*TRY IT*. Could you copy every line of the data that contains the word "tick"?

*RECORDS TO PROCESS*.
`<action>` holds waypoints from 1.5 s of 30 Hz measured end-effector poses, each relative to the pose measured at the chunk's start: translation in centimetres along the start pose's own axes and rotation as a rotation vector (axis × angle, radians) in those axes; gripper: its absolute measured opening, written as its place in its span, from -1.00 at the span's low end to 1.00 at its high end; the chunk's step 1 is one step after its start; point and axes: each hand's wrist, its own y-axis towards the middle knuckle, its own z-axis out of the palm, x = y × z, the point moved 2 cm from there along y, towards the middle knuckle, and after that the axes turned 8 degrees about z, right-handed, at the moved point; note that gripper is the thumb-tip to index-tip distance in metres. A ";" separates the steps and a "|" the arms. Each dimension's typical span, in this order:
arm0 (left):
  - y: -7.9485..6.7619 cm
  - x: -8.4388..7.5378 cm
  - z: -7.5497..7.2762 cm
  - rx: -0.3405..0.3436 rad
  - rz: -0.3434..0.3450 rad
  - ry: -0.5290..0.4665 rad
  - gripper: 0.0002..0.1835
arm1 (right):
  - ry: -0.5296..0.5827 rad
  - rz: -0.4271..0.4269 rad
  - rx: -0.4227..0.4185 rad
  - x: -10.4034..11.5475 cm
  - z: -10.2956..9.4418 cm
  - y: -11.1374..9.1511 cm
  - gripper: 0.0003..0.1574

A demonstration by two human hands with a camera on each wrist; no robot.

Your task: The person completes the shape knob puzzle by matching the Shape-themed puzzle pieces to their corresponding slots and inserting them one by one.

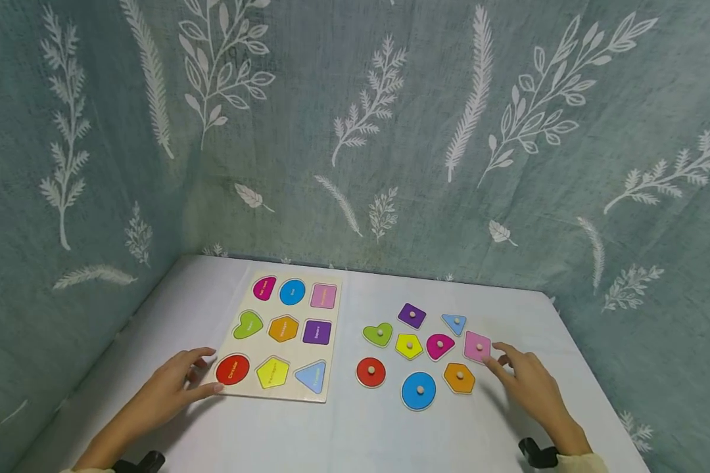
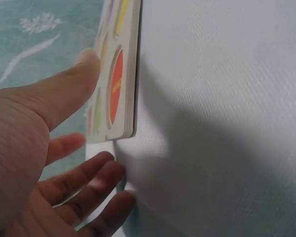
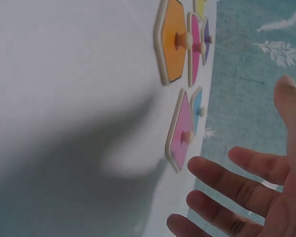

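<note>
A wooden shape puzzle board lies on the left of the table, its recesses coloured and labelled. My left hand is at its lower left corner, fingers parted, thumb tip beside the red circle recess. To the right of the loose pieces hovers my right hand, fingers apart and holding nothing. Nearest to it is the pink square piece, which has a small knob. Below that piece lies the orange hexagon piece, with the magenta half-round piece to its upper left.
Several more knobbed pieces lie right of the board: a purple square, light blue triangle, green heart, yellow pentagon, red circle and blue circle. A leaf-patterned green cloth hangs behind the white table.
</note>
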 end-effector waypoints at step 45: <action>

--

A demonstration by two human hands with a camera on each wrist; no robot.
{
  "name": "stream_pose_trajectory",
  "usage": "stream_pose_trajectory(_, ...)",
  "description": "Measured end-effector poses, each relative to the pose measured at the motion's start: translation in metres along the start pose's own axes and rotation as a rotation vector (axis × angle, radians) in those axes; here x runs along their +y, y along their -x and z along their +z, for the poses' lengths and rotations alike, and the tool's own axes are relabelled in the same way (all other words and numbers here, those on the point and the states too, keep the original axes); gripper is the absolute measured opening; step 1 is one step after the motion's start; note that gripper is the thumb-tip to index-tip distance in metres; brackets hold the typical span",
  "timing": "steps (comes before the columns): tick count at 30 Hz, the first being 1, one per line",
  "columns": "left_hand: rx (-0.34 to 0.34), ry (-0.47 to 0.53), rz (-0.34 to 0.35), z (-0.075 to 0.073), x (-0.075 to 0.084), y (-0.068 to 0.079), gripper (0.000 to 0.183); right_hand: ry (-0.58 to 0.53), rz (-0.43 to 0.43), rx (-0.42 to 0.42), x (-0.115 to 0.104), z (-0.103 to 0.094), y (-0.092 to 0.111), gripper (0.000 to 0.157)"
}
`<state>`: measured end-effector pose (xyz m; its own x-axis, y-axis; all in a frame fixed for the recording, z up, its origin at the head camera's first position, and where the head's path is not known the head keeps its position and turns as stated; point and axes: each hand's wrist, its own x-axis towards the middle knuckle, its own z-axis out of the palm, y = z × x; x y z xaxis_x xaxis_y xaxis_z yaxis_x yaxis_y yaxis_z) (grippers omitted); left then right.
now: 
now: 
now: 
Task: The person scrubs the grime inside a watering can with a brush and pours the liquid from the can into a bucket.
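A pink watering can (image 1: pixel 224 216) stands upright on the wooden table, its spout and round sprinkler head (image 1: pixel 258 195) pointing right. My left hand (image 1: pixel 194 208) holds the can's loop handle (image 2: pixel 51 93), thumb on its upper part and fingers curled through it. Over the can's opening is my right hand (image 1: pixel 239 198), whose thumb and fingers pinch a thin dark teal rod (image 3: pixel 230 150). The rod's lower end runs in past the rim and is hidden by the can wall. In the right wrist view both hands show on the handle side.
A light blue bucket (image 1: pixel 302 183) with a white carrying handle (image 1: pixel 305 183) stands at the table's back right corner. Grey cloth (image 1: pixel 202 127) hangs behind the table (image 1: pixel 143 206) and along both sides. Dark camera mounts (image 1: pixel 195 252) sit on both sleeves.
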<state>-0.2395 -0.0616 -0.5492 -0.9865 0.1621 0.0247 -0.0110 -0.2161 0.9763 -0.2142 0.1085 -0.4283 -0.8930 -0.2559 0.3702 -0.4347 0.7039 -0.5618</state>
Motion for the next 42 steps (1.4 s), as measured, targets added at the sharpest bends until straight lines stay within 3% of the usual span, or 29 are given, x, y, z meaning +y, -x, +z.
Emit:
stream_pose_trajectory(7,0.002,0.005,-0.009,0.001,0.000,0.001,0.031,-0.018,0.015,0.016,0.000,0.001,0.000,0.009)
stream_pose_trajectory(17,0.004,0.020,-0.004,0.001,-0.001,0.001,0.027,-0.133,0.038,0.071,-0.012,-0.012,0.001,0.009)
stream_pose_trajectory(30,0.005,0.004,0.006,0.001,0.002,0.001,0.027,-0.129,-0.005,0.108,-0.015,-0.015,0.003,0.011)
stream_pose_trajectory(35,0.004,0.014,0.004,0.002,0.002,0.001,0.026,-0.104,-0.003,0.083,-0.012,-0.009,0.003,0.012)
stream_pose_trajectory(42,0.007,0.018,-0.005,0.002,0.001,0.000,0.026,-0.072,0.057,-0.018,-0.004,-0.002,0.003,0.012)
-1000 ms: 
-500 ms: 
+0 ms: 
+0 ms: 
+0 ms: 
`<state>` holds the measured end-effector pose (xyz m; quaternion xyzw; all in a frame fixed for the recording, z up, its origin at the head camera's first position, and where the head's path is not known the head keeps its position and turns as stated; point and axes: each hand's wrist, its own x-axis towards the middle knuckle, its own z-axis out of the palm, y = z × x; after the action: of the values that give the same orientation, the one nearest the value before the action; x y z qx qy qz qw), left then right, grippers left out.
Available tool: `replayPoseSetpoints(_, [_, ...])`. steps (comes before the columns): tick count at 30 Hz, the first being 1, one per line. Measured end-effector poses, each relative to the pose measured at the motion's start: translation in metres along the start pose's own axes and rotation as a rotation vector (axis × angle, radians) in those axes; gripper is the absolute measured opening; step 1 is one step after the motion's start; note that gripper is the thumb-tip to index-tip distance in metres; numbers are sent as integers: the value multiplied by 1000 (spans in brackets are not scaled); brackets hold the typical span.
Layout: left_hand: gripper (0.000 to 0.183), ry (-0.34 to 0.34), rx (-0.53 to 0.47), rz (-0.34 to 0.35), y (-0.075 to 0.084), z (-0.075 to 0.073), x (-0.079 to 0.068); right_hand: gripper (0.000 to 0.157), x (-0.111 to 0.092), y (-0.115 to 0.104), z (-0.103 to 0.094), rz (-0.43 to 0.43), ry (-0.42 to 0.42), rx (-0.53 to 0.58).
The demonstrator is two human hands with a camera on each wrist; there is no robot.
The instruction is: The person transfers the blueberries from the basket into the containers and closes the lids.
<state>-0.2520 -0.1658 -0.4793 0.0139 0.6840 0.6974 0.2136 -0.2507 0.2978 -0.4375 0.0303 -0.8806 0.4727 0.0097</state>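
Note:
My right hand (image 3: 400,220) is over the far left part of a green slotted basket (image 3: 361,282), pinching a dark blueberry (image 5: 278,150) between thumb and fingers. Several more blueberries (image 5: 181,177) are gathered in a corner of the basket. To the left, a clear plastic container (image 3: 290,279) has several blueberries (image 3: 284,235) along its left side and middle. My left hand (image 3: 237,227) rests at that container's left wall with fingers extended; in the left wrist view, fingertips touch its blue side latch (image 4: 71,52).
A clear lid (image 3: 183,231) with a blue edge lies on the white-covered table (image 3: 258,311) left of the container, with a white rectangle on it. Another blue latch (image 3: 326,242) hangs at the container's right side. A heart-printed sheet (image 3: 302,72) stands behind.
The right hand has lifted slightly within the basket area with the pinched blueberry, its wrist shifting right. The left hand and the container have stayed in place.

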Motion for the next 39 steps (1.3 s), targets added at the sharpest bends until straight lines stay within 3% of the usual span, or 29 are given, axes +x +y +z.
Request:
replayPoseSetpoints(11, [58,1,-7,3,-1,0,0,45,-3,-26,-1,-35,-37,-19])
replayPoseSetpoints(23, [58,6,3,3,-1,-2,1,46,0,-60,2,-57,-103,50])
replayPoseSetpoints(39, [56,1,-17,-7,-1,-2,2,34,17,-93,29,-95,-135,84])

*ANSWER FOR THIS EXERCISE*.
  "timing": "steps (comes before the columns): tick count at 30 Hz, the first being 1, one per line",
Available tool: `replayPoseSetpoints(_, [_, ...])`. steps (comes before the columns): tick count at 30 Hz, the first being 1, one per line. Measured end-effector poses, each relative to the pose measured at the motion's start: translation in metres along the start pose's own axes and rotation as a rotation vector (axis × angle, radians) in those axes; gripper is the absolute measured opening; step 1 is one step after the motion's start; note that gripper is the thumb-tip to index-tip distance in metres; numbers are sent as integers: the value multiplied by 1000 (spans in brackets are not scaled); brackets hold the typical span.

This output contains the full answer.